Mad Lads held an allowlist mint on Wednesday, and all went according to plan. But when the public mint for the rest of the NFT supply was about to begin on Thursday, Ferrante said that the DDOS attacks began immediately.
The Mad Lads mint was briefly postponed multiple times on Thursday as Coral tried to mitigate the attacks. The Solana network stayed online, but other hitches emerged as RPC providers had issues and CoinGecko’s pricing API went down. Ferrante described it as a “domino effect” as “billions of requests” were pointed at the Mad Lads mint and started wreaking havoc.
“There was basically this cat-and-mouse game that started happening where the attacker was trying to reverse-engineer their code,” Ferrante told Decrypt, “and we would change the antibody tactics and go back and forth, and back and forth.”
Billions of requests. Things that went wrong.
– crushed by ddos (and extortion)
– coingecko api down
– twitter spaces broken
– cloudflare ui broken
– rpc node 1 data center rugged
– rpc node 2 unable to handle capacity
– bots trying to rug the public phase
— Mad Armani 🎒 (@armaniferrante) April 21, 2023
Coral eventually pushed the mint by 24 hours until Friday night, instead of simply going ahead and letting botters claim an unfair share of the NFTs. Ferrante’s team spent the extra time working out how to better protect against botting attacks—including a new kind of strategy.
Into the honeypot
As the Friday mint was about to start, the DDOS flood began anew.

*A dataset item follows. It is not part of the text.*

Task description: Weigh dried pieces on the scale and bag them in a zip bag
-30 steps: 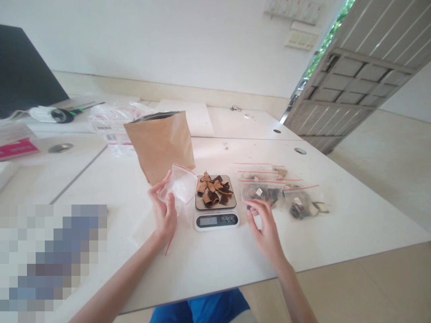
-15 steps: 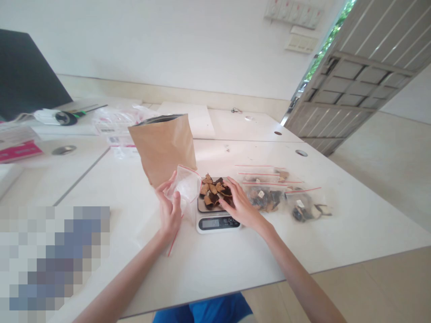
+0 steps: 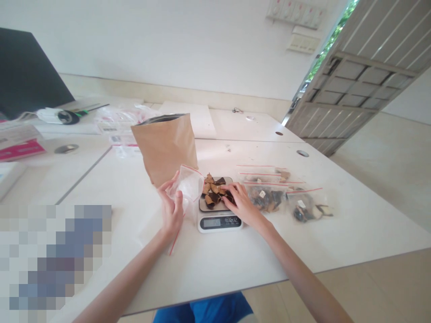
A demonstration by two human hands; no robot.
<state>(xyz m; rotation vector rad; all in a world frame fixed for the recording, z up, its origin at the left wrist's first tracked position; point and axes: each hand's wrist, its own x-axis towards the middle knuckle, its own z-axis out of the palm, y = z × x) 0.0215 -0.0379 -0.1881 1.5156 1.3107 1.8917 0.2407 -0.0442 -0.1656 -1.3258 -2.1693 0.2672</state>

This time around, Coral sent two back-to-back updates to the minting app: one that was legitimate and pointed to the real NFT mint process, as would be referenced in the public mint interface, and another that could only be found by reverse-engineering the code.
That one pointed to a “honeypot”—effectively, an isolated distraction designed to trick botters into blowing their SOL on a fake mint and receiving nothing valuable in the process. The fake contract soaked up over $250,000 worth of SOL, and those users who tried to gain an unfair edge in the mint weren’t in the mix when the legitimate public NFT drop began moments later.
“HONEYPOT BITCH,” the Mad Lads project tweeted Friday, pointing to a Solana network account that held the funds pulled from the faux mint.
Ferrante told Decrypt that it’s possible that some legitimate users got caught up in the fake mint. Some users on Twitter said that they were following the rules and ended up with a useless NFT, although in the pseudonymous Web3 world, it can be difficult to vet the legitimacy of complaints on social media.
Even so, Ferrante said he’s confident it was mostly users who were trying to game the mint. That’s because minters would have had to manually create code to mint the NFTs after reverse-engineering the contract code, he said, thus pointing to more sophisticated users going outside of the normal process.
Ultimately, the honeypot move was designed to distract and thwart botters and not steal away funds—so refunds were processed hours after the mint concluded.
Whether this type of strategy will work again for future NFT drops is unclear, as the cat-and-mouse game continues. But Ferrante believes that the surprise tactic helped Mad Lads reach more of its intended audience, and the drama and excitement arguably helped fuel buzz around the project as it topped the NFT charts over the weekend.
“In real time, we were fighting these guys that were trying to extort us at the beginning of the week,” Ferrante concluded. “And it was kind of this very euphoric, crazy event. It was honestly one of the most stressful times in my life.”